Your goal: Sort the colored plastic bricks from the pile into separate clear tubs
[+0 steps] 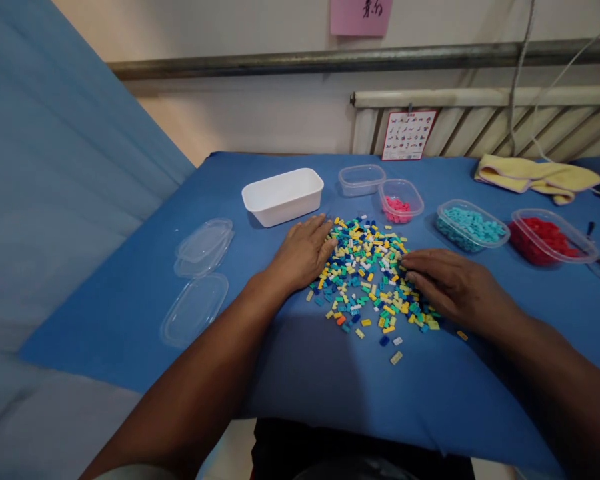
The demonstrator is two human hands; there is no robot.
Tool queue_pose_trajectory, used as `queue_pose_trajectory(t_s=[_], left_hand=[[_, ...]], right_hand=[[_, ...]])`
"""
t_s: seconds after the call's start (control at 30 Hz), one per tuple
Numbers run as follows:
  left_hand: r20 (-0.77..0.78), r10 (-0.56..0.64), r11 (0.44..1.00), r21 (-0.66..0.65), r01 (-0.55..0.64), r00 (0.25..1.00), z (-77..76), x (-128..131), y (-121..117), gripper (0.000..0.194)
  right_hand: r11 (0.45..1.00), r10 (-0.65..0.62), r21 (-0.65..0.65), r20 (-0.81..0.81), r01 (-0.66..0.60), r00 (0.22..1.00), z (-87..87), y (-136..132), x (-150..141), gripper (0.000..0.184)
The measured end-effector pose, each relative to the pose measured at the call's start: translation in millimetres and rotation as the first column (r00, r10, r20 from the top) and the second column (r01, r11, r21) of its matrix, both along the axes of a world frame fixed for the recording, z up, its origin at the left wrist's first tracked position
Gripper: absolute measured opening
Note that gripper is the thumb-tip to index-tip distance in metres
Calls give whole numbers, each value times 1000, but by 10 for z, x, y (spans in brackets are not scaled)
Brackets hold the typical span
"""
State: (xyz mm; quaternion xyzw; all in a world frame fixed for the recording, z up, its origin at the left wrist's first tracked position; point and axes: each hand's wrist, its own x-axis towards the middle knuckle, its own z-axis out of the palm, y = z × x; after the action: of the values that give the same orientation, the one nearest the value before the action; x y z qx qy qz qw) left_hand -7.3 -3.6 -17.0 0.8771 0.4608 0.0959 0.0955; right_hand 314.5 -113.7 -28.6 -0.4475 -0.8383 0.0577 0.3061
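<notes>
A spread-out pile of small building bricks (365, 267) in yellow, blue, green, teal and white lies on the blue-covered table. My left hand (307, 250) rests at the pile's left edge, fingers stretched out and flat, touching bricks there. On the right side of the pile, my right hand (447, 280) reaches in with extended fingers, the thumb a little apart below them. Its fingertips are among the bricks, and I see nothing held in it. An orange brick (341, 321) stands out near the front edge. A few bricks lie loose toward me, among them a pale yellow brick (397, 358).
Behind the pile stand a white tub (283, 198), a clear container (362, 180), and containers of pink (400, 200), turquoise (473, 225) and red bricks (553, 237). Clear lids (195, 310) lie left. A yellow cloth (537, 177) lies back right, near the radiator (480, 127).
</notes>
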Motion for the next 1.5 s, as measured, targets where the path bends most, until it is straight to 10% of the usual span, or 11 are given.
queue_pose_trajectory(t_s=[0.43, 0.67, 1.27, 1.5], left_hand=[[315, 19, 999, 35, -32, 949, -128, 17, 85, 68], [437, 32, 999, 26, -48, 899, -109, -16, 93, 67], [646, 364, 928, -314, -201, 672, -28, -46, 132, 93], [559, 239, 956, -281, -90, 794, 1, -24, 68, 82]], right_hand=[[967, 229, 108, 31, -231, 973, 143, -206, -532, 18], [897, 434, -25, 225, -441, 872, 87, -362, -874, 42], [996, -67, -45, 69, 70, 995, 26, 25, 115, 45], [986, -72, -150, 49, 79, 996, -103, 64, 110, 54]])
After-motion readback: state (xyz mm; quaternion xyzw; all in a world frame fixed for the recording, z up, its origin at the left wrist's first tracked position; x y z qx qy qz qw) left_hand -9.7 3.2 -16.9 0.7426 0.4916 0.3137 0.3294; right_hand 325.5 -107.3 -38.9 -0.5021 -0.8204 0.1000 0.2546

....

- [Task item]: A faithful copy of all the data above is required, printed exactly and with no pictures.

- [Your response]:
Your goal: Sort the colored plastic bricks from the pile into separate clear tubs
[+0 steps] 
The demonstrator is two human hands; there is no robot.
Tool queue_pose_trajectory, used as `queue_pose_trajectory(t_s=[_], left_hand=[[_, ...]], right_hand=[[_, ...]])`
"""
t_s: seconds after the call's start (control at 30 Hz), one per tuple
Numbers run as follows:
  left_hand: r20 (-0.77..0.78), r10 (-0.56..0.64), r11 (0.44..1.00), r21 (-0.66..0.65), r01 (-0.55..0.64), r00 (0.25..1.00), z (-77..76), x (-128..131), y (-121..117), gripper (0.000..0.194)
  right_hand: r11 (0.45..1.00), r10 (-0.65..0.62), r21 (-0.65..0.65), r20 (-0.81..0.81), r01 (-0.66..0.60), r00 (0.22..1.00), z (-87..87), y (-136..132), x (-150..141), gripper (0.000..0.184)
The measured end-effector pose, each relative to the pose measured at the call's start: translation in millimetres and rotation as the first column (r00, r10, r20 from the top) and the second column (r01, r11, r21) of its matrix, both along the axes of a world frame fixed for the recording, z up, its origin at the left wrist's first tracked position
Gripper: absolute measured opening
Note that gripper is the thumb-tip to index-tip distance in metres
Calls give whole numbers, each value times 1000, but by 10 for z, x, y (spans in brackets are not scaled)
Brackets hold the typical span
"""
State: (xyz mm; quaternion xyzw; all in a world frame fixed for the recording, z up, its origin at the left wrist's first tracked position; point and axes: each hand's wrist, its own x-axis towards the middle knuckle, its own z-axis out of the palm, y = z × x; after the action: of the values that give the same orientation, the one nearest the value before the action; x y z qx qy qz qw) left_hand -7.3 -3.6 -17.0 0.8771 0.4608 0.0959 0.0955; right_hand 314.5 -113.7 -28.6 -0.4475 -0.8383 0.0577 0.3061
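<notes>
A spread-out pile of small building bricks (365, 267) in yellow, blue, green, teal and white lies on the blue-covered table. My left hand (307, 250) rests at the pile's left edge, fingers stretched out and flat, touching bricks there. On the right side of the pile, my right hand (447, 280) reaches in with extended fingers, the thumb a little apart below them. Its fingertips are among the bricks, and I see nothing held in it. An orange brick (341, 321) stands out near the front edge. A few bricks lie loose toward me, among them a pale yellow brick (397, 358).
Behind the pile stand a white tub (283, 198), a clear container (362, 180), and containers of pink (400, 200), turquoise (473, 225) and red bricks (553, 237). Clear lids (195, 310) lie left. A yellow cloth (537, 177) lies back right, near the radiator (480, 127).
</notes>
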Motion for the next 1.5 s, as measured, targets where the path bends most, until it is straight to 10% of the usual span, or 11 are given.
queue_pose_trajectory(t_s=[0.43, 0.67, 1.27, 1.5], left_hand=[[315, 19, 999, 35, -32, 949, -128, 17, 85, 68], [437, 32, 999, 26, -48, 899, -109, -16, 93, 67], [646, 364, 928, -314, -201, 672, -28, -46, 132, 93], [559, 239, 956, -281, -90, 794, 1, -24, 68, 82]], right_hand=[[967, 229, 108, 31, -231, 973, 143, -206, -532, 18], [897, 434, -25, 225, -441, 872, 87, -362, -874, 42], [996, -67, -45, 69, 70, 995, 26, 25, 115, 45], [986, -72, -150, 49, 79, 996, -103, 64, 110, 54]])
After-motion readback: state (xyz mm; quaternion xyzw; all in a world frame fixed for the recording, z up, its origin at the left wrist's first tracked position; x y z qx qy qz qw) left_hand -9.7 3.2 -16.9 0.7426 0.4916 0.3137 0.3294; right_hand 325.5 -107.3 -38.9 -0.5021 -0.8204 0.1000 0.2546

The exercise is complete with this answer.